AVAILABLE DATA
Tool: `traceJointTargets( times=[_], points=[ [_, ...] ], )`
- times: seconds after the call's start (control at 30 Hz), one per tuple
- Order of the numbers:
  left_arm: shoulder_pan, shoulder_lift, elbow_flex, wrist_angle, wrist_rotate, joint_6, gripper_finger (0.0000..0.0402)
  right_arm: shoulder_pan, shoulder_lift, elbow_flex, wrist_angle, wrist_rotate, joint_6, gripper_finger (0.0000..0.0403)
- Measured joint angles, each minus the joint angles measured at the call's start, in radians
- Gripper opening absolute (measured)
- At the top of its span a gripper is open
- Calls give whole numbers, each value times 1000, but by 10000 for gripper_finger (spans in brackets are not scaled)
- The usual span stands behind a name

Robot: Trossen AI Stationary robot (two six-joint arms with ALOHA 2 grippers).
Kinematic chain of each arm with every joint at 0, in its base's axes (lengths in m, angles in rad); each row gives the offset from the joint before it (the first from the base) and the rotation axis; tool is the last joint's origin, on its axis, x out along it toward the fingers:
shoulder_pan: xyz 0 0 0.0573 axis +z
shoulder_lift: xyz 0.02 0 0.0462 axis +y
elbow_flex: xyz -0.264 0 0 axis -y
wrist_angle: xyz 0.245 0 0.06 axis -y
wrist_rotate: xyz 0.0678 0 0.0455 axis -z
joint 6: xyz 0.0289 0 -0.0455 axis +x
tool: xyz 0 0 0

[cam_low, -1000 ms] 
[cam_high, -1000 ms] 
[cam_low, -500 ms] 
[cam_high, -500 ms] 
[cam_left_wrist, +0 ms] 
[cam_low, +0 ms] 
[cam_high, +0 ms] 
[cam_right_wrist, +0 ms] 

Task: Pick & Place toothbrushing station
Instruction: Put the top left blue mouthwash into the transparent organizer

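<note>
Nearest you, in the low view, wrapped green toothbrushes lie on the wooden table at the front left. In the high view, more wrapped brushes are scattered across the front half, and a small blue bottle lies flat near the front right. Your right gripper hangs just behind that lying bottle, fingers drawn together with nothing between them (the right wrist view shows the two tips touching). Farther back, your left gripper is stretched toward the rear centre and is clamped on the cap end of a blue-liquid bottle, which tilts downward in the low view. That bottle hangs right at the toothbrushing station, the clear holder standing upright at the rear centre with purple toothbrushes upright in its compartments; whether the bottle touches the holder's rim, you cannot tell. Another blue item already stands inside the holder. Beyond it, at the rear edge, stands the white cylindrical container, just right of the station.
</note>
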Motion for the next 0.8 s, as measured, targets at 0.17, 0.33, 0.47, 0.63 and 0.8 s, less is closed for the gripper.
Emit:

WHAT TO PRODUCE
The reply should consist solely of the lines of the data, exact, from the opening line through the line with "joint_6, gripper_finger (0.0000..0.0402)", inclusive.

TASK ANSWER
Tool: `traceJointTargets( times=[_], points=[ [_, ...] ], )`
- times: seconds after the call's start (control at 30 Hz), one per tuple
- Order of the numbers:
  left_arm: shoulder_pan, shoulder_lift, elbow_flex, wrist_angle, wrist_rotate, joint_6, gripper_finger (0.0000..0.0402)

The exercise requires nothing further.